───── DATASET SECTION ─────

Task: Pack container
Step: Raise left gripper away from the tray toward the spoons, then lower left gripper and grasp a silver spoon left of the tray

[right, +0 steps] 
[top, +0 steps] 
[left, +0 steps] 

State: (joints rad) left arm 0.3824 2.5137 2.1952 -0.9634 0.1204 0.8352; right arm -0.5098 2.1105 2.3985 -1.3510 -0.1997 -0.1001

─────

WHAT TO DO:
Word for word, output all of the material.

THE ANSWER:
Task: Pack container
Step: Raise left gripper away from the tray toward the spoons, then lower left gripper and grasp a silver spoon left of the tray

[right, +0 steps] 
[top, +0 steps] 
[left, +0 steps] 

State: (joints rad) left arm 0.3824 2.5137 2.1952 -0.9634 0.1204 0.8352; right arm -0.5098 2.1105 2.3985 -1.3510 -0.1997 -0.1001

The exercise has been completed in full.